Le résumé
C'est l'histoire d'un féminicide en Suisse dans les années 1960. L'histoire d'un dénommé Alain qui tue sa petite amie, Carmen. Mais “Détruire tout” n'est pas le simple récit de ce drame : c'est avant tout une immersion totale dans "l'air du temps", un air qu'il nous faut respirer molécule après molécule si nous voulons comprendre comment on en est arrivé là. Explorer minutieusement les circonstances ayant conduit à ce meurtre sans faire du coupable le simple jouet de forces extérieures : c'est le pari de l'auteur, qui nous entraîne dans une enquête fascinante, où le tâtonnement devient une méthode haletante, la réflexion un vertige nécessaire - et l'analyse un risque indispensable.
Ce récit aussi intelligent qu'implacable vient nous rappeler à point nommé l'une des forces les plus indispensables de la littérature : sa capacité à nous éblouir sans nous aveugler.
Les ressources
Aperçu de : Parole d'éditeur
Le mot de l'auteur
Au cours de mes recherches sur l’anarchisme, je suis tombé par hasard sur un fait divers qui allait devenir le noyau de mon livre. Un individu qui dérobe des dizaines de kilos d’explosifs dans un arsenal militaire et qui plastique un immeuble, causant la mort d’une jeune femme.
Très vite, il est apparu qu’il ne s’agissait nullement d’un acte politique mais d’un lâche assassinat. Jalousie paranoïaque d’un homme incapable de supporter la soif de liberté de sa fiancée. Une femme avait perdu la vie. L’affaire avait été instruite. On avait appelé ça un “homicide”.
Mais les faits, dans leur enchaînement, n’étaient pas aussi unanimes. Plus mon enquête progressait, plus je voyais se préciser l’existence d’un faisceau de causes ayant concouru à rendre cette explosion quasiment inéluctable. Le sort de la victime m’a ému, tout autant que le destin de cet homme empêché.

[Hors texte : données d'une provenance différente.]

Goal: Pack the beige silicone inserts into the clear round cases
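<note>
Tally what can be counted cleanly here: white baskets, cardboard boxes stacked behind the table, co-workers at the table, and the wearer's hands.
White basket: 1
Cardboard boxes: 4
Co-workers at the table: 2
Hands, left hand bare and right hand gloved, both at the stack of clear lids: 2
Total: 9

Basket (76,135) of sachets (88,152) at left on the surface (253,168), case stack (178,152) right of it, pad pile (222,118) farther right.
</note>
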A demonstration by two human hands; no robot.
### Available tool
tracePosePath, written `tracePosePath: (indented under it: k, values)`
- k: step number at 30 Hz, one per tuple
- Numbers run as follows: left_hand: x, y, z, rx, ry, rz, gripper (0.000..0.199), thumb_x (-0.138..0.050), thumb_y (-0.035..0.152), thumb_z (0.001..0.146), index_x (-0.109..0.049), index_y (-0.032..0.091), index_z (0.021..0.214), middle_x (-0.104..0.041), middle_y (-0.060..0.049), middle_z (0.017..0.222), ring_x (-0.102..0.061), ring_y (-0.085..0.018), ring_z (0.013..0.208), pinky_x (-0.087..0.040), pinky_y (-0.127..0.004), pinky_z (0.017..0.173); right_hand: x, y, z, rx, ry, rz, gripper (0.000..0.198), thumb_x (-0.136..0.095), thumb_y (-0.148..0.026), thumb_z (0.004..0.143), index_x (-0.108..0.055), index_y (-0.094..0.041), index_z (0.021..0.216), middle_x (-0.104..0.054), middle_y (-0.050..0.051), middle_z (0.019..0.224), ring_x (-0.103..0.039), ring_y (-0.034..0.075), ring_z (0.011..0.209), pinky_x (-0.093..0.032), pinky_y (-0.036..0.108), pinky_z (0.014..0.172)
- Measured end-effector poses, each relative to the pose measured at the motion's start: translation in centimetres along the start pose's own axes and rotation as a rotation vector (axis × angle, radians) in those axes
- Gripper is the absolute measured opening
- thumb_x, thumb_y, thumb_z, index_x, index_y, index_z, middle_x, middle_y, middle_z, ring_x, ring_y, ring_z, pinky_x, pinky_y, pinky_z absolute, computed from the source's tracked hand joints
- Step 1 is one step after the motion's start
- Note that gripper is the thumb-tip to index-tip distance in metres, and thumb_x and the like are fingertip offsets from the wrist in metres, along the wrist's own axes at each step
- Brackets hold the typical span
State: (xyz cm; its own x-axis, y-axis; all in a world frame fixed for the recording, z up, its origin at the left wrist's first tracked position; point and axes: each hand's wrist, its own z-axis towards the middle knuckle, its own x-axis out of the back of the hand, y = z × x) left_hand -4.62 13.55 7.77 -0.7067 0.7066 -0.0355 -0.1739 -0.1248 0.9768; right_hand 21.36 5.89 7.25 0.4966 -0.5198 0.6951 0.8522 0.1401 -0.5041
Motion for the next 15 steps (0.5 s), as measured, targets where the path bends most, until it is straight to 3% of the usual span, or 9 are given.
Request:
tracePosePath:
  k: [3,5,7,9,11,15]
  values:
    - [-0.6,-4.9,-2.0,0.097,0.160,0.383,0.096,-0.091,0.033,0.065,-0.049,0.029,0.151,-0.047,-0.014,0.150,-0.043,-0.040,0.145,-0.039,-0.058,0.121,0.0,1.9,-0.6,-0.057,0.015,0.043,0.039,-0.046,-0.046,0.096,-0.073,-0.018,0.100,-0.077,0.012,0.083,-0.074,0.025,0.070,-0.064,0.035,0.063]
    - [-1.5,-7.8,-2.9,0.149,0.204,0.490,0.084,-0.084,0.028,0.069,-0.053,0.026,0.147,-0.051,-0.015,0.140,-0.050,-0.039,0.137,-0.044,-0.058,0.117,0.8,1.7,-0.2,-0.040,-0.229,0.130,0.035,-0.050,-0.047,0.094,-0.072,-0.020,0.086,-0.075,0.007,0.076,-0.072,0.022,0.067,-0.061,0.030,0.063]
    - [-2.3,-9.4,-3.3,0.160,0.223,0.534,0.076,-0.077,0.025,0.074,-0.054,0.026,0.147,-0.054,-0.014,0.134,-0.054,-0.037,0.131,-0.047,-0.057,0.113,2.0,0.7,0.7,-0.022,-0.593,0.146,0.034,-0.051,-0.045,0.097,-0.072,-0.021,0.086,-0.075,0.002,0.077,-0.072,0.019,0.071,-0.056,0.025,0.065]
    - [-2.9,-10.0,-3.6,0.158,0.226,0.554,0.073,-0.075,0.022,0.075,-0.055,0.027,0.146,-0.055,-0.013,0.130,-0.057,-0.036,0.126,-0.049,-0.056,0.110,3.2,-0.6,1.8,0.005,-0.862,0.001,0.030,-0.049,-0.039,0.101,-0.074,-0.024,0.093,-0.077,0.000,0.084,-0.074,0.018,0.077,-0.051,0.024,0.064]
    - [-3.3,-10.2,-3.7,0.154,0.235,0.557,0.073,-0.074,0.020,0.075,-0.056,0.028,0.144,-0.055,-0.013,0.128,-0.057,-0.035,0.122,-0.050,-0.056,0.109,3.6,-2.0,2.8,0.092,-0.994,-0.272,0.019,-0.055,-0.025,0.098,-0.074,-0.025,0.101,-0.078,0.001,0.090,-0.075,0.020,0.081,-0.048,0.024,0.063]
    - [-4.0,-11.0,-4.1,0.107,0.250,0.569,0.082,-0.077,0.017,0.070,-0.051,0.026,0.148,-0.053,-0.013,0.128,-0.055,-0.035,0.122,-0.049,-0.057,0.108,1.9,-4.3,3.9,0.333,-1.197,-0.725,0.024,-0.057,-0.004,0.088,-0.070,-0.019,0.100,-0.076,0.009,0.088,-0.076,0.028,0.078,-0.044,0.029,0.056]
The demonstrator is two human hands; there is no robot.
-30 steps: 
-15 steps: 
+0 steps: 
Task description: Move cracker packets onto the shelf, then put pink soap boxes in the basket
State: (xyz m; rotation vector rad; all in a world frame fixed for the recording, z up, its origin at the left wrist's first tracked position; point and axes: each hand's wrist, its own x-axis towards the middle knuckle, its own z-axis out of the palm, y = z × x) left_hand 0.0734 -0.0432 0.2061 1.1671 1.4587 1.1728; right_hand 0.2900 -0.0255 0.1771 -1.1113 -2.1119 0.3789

Mais j’ai vraiment compris la direction que prendrait ce livre lorsqu’il est devenu évident qu’embrasser un point de vue unique serait absurde et qu’il fallait, au contraire, les représenter tous. Ainsi, pour adopter cette perspective cubiste, le texte a été dynamité : ni roman, ni enquête, ni mise en scène du roman ou de l’enquête ; plutôt puzzle éclaté. Chaque fragment brise l’harmonie des paysages suisses et taille dans la réputation de ce pays connu pour son goût de l’ordre. Évitant toute approche psychologique, le texte transpose dans sa forme même la force destructrice de l’explosion. Cette approche me permet de démanteler le réseau d’emprises qui a piégé la victime : l’air du temps, la dureté du travail, la solidarité de classe, la cruauté des pères, la défense des privilèges, la délation, la xénophobie, le silence.
Il serait vain d’espérer trouver dans cette entreprise une once de sensationnalisme : il était impérieux de se tenir à distance respectueuse des vivants et des morts. Ce n’est donc pas leur histoire qu’on a tenté de faire exister à nouveau, mais les lignes de fracture du champ social qu’elle révèle et qui courent insidieusement jusqu’à nous. À la fois enquête littéraire et fiction lyrique, ce texte cherche à s’affranchir de l’ancrage local pour questionner les dynamiques à l’origine de toute violence.